A few of my favorite iPhoneographers are listed in the “About Me” section of my Tumblr blog. There are too many to name, and the list is always expanding. I don’t want to miss anyone. The mobile phone photography community is amazingly inspiring, helpful, and generous. If you ever wonder how a particular image was made. Just ask. Nine times out of ten, the photographer will tell you exactly how they did it.
(Her and His)
Q: What have been some of the challenges of using the iPhone as a camera?
A: Using the iPhone as a camera is easy. Having it always with me is wonderful for capturing spontaneous images. But it can also be a distraction from what is really important… living in the moment. My wife sometimes has to remind me to put the phone down, and pay attention to my kids. I have to be careful not to get so focused on taking pictures of a moment that I forget to actually experience it.
But, I know your question is really trying to get at the limitations of the iPhone as a camera.
Its limitations make it a great learning tool. It teaches sound fundamentals. You don’t have to worry about whether or not the camera is on the right settings. Because there aren’t any. You can’t zoom, so you have to use your feet to get in the right position. You can’t control the shutter speed or the aperture, so you have to wait for the best light. And you can’t focus, or control depth of field, so you have to carefully compose your subject.

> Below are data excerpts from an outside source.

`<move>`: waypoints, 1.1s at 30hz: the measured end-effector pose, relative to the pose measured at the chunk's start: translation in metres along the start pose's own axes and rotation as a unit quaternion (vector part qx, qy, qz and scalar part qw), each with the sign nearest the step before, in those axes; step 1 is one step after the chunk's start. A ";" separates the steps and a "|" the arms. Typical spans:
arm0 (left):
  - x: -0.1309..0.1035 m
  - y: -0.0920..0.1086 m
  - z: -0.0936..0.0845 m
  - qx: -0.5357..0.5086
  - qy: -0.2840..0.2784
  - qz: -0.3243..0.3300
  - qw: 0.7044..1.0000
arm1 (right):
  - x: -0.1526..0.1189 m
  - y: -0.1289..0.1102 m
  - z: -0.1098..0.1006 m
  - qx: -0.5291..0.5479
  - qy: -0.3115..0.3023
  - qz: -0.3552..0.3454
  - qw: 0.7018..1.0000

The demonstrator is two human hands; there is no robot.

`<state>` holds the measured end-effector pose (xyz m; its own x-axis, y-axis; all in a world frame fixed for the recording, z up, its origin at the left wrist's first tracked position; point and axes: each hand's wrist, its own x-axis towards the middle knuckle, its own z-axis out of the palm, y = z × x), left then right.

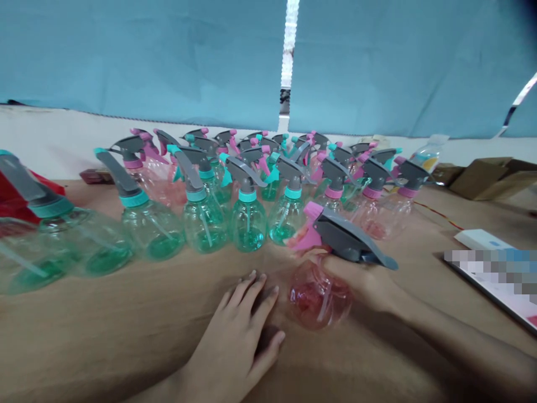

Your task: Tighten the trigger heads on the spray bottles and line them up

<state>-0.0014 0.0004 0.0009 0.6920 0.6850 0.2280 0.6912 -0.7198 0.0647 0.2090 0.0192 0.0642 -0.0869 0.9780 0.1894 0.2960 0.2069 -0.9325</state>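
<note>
Lit softly; blown out at curtain gap (289,50), top centre; shadowed lower right; stretched toward left edge; slightly blurred; pixelated mid-right.

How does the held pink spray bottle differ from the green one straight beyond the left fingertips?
The pink bottle has pink trim and reddish liquid; the green bottle, turquoise trim and green liquid. The right hand holds the pink bottle, while the green bottle stands unheld on the table. Both have gray spray heads and inner tubes.
</note>
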 end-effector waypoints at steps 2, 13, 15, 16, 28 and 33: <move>0.000 0.000 0.000 0.003 0.000 0.000 1.000 | 0.001 0.000 0.001 0.033 -0.025 0.021 0.999; -0.002 -0.002 0.002 0.010 0.016 0.004 1.000 | 0.002 -0.002 0.004 -0.006 0.021 0.034 0.999; -0.002 -0.002 0.002 0.012 0.020 0.003 1.000 | 0.002 -0.002 0.004 -0.011 0.018 0.024 0.999; -0.001 -0.002 0.002 0.011 0.022 0.003 1.000 | 0.002 -0.001 0.004 -0.012 0.017 0.020 1.000; -0.001 -0.003 0.003 0.012 0.024 0.009 1.000 | 0.003 0.001 0.006 -0.035 0.029 0.037 0.998; -0.001 -0.003 0.003 0.016 0.020 0.006 1.000 | 0.002 0.000 0.005 -0.026 0.030 0.046 0.998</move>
<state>-0.0036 0.0026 -0.0021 0.6927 0.6702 0.2664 0.6889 -0.7242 0.0306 0.2034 0.0212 0.0632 -0.0009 0.9924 0.1227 0.3499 0.1153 -0.9297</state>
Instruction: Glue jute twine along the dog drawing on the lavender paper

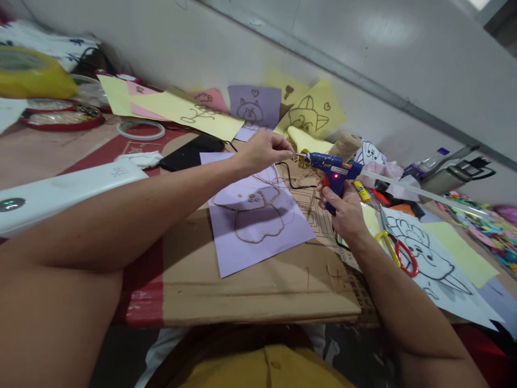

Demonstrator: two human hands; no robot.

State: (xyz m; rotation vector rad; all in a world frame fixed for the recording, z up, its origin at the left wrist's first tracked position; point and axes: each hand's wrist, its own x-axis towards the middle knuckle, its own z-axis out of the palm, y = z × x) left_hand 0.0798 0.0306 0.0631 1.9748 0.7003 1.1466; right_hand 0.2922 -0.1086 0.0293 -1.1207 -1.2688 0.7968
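Note:
My right hand [345,210] is wrapped round the handle of a blue hot glue gun [333,166], its red light on and a long clear glue stick [407,188] running out of the back. The gun's nozzle points left. At its tip the fingers of my left hand [269,151] are pinched together; what they hold, if anything, is too small to make out. Below lies a sheet of purple paper [226,253] with a cartoon figure outlined in twine [258,241]. Loose strands of twine trail near the gun, and a twine spool [345,146] stands behind it.
Cardboard [189,269] covers the work surface. Scissors [398,253] lie on a line drawing [432,258] at right. Several finished twine pictures, such as a purple one [253,102], lean against the wall. A white device [72,191], a tape ring [140,129] and a bottle [452,175] also stand around.

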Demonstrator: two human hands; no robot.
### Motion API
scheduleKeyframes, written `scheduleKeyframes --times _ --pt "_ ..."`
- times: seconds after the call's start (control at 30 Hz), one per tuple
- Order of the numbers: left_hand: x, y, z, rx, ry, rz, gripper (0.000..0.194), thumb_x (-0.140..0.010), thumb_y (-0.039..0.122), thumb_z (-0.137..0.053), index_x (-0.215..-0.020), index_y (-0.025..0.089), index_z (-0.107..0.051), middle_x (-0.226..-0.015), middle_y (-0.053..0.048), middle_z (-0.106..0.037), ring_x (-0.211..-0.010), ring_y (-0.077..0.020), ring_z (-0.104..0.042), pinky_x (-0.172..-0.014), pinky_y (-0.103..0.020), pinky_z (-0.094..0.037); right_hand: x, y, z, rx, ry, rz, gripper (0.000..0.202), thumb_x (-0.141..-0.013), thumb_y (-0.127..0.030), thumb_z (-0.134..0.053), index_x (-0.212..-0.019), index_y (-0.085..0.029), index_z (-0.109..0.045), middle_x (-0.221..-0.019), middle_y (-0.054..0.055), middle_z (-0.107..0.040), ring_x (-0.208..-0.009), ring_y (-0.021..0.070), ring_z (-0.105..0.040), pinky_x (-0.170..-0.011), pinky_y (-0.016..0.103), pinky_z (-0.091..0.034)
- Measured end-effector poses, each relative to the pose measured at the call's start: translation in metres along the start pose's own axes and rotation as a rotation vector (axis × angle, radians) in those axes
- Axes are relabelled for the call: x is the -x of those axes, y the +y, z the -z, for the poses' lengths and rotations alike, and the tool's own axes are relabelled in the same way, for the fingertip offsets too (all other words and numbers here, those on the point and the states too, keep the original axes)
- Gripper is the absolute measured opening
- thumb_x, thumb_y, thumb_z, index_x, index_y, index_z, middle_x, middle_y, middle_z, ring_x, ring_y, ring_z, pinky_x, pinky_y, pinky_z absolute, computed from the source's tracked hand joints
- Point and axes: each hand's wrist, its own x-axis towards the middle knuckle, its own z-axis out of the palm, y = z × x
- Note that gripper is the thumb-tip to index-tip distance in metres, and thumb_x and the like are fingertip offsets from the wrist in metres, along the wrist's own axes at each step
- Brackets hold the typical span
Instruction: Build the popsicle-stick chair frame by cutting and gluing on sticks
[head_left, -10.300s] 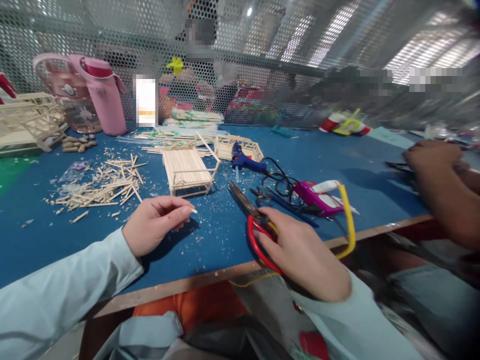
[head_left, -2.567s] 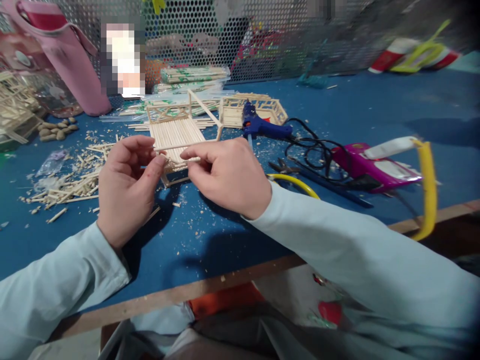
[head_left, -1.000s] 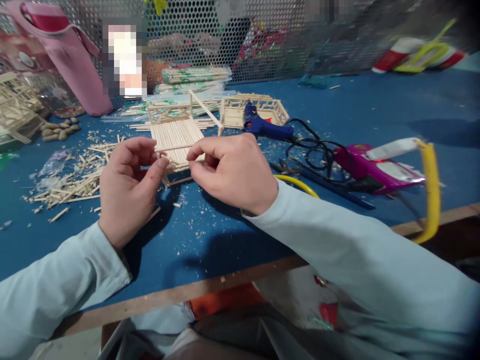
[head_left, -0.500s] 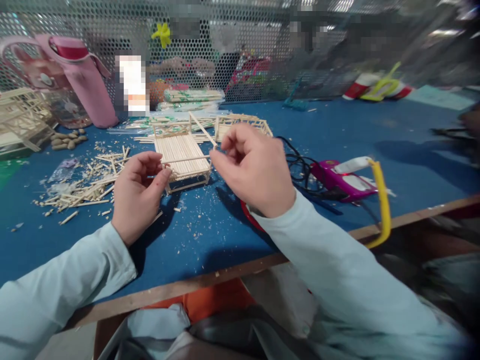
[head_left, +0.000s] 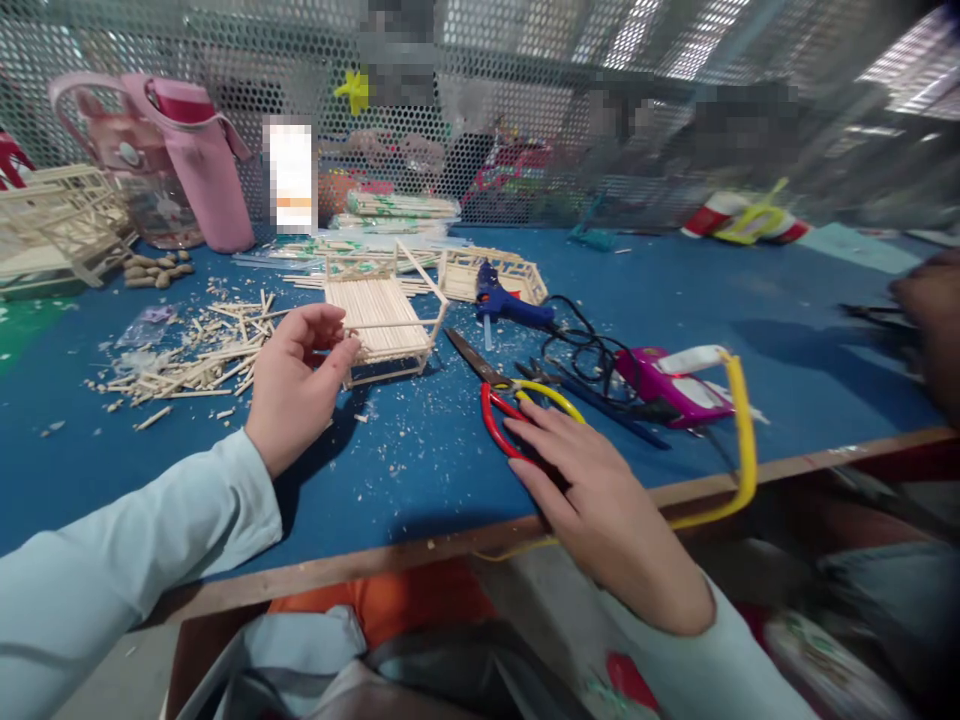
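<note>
My left hand (head_left: 296,385) rests on the blue table and pinches a thin wooden stick (head_left: 397,323) between thumb and fingers. The stick lies level across the front of a small model built of sticks (head_left: 379,310), which stands on the table just beyond the hand. My right hand (head_left: 600,495) lies near the table's front edge with its fingers spread. Its fingertips touch the red handle loop of a pair of scissors (head_left: 496,395). The scissors lie flat, with their blades pointing away to the left.
A blue glue gun (head_left: 504,305) with a black cable (head_left: 589,355), a magenta tool (head_left: 675,385) and a yellow hose (head_left: 741,440) lie to the right. Loose sticks (head_left: 195,360) are piled at the left. A pink bottle (head_left: 202,165) stands by the mesh wall. Another person's hand (head_left: 930,310) is at the far right.
My right hand has let go of the stick's right end and dropped down to the scissors near the table edge. My left hand still holds the stick at the model.
</note>
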Motion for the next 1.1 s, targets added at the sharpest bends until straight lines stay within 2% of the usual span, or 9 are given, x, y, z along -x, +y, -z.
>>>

I use fancier Nikons and fast glass for certain things, but carrying them around my neck all day can be a pain. I don’t mind the iPhone’s lower resolution, and distortion. It gives the images character. File size has no bearing on whether or not an image is pleasing. I don’t think people go to museums just to look at paintings and sculptures above a certain size.
Q: What has been the most surprising or most predictable reaction from people to your iPhotographs?
A: Of course I hear, “I can’t believe you took that with your phone.” But, the best compliments are when people say, “I’ve walked by that spot a hundred times and never noticed that.” Or, “I saw that, too, but I never thought to take a picture of it.”
Q: What’s in your iPhone camera bag? Which one do you currently use the most often?
A: I have tons of photography apps. I’m always experimenting with new ones. I tend to gravitate toward simple, fast interfaces. I don’t want to spend a lot of time in the digital darkroom. The two I use most are CameraBag and Photogene. I also use LoMob, Camera+, PictureShow, PerfectlyClear, FilmLab, Mill Color, TiltShift. Tiffen Photo FX, Spica, and Montage.
Q: What other thoughts would you like to share?
A: I’d like to thank you, Edgar, for honoring me with this feature. I’ve learned about some talented people from your posts. I also want to thank everyone who has encouraged and supported me. From the “likes” on Tumblr to the RT’s on Twitter, to being shortlisted in the EYE’EM Award 2010, it makes me want to keep learning and keep shooting better images.
Also, I just swapped out my 3G for the iPhone 4. The camera is so much better, it kind of feels like cheating.